A common but under-discussed phenomenon in nursing workplaces is the removal of nurse-led recognition initiatives under the rationale that they’re “no longer sustainable,” without parallel examination of organizational accountability.
Here’s an example. A peer recognition board was introduced in a critical care setting as a grassroots initiative to acknowledge everyday acts of nursing excellence. Participation was initially high. Nominations were visible. Momentum was sustained through informal but consistent facilitation – names were announced, contributions were highlighted and the board was actively moderated.
When that facilitation stopped, participation declined. No replacement process was implemented. No one was formally assigned responsibility to moderate, communicate or integrate the initiative into existing structures. Over time, the absence of organizational stewardship was reframed as evidence of the initiative’s failure.
The board was removed.
The explanation offered was familiar: lack of sustainability and limited use.
What went unexamined was the organizational choice not to resource, support or assume responsibility for the work required to sustain the initiative. The labour of recognition – often invisible, often relational – had been carried informally by a nurse. When that labour ceased, the system didn’t adapt. Instead, the initiative was judged.
This pattern reflects a broader issue in nursing workplaces: empowerment is frequently encouraged in principle but constrained in practice. Nurse-led initiatives are welcomed when they align neatly with managerial priorities and require minimal oversight. When they require sustained attention, shared accountability or structural support, they’re often reclassified as unsustainable.
Rather than asking why leadership didn’t integrate the initiative into formal processes, the burden is placed on the initiative itself – or on the nurse who led it.
Importantly, the language of sustainability shifts responsibility downward. Rather than asking why leadership didn’t integrate the initiative into formal processes, the burden is placed on the initiative itself – or implicitly, on the nurse who led it.
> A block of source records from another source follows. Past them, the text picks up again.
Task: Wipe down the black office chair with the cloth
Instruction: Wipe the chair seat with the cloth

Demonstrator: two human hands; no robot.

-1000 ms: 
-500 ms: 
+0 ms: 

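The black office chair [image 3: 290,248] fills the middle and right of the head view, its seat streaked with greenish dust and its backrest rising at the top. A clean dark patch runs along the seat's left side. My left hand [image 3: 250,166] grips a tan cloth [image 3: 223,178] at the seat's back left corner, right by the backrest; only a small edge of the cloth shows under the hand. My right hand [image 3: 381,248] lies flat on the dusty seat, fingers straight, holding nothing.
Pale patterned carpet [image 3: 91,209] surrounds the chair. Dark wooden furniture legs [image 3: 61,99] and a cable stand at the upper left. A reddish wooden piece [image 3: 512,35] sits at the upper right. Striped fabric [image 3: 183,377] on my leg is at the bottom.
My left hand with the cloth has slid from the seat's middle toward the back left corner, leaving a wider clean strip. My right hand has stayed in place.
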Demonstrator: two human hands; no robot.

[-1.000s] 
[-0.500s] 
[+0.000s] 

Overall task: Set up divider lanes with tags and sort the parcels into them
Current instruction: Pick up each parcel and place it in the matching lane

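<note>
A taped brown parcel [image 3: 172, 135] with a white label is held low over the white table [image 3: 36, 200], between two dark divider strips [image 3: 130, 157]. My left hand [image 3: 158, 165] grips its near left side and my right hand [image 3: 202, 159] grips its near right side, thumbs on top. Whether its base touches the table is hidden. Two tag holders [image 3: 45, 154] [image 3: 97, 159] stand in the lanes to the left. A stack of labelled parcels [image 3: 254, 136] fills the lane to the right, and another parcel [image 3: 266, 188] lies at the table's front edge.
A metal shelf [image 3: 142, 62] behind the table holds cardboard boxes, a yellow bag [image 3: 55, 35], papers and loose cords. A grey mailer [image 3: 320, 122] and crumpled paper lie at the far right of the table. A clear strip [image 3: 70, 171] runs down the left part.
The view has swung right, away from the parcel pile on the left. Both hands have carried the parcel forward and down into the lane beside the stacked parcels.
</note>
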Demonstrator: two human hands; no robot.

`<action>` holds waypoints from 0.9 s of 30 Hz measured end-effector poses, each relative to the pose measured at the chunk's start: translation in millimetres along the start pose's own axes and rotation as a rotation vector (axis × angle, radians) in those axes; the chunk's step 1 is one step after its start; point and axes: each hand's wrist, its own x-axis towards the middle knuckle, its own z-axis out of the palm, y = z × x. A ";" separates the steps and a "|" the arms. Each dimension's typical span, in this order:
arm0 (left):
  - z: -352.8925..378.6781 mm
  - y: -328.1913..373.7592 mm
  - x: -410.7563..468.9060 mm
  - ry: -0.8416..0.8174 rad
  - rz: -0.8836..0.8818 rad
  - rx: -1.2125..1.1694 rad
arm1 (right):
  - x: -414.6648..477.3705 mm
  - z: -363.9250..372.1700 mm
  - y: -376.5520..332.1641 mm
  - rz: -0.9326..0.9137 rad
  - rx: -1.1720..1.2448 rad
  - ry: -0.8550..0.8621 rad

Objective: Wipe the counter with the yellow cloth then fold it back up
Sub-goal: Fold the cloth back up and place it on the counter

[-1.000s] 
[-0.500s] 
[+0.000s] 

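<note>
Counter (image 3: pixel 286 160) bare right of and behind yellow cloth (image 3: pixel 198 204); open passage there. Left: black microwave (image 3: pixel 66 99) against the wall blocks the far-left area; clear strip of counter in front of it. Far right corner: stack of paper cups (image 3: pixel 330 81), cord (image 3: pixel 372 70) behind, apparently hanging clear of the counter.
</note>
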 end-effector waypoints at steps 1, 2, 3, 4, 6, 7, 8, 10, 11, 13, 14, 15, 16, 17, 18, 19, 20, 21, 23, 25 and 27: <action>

This has consequences. Nurses learn, often implicitly, that stepping forward carries risk. That innovation without formal ownership can later be reframed as failure. That recognition work is valued rhetorically, but not operationally.
For unions, this raises important questions: Who is responsible for sustaining initiatives that benefit staff morale and retention? How is invisible labour accounted for? When empowerment is withdrawn, who decides – and on what grounds?
This isn’t an argument against evaluation or change. It’s an argument for honesty. Sustainability should be assessed alongside leadership responsibility, resourcing decisions and structural follow-through. Without that, the term becomes a managerial shield rather than a meaningful metric.
Nurse empowerment can’t exist only at the level of encouragement. It must be supported by systems willing to carry responsibility when individual labour ends.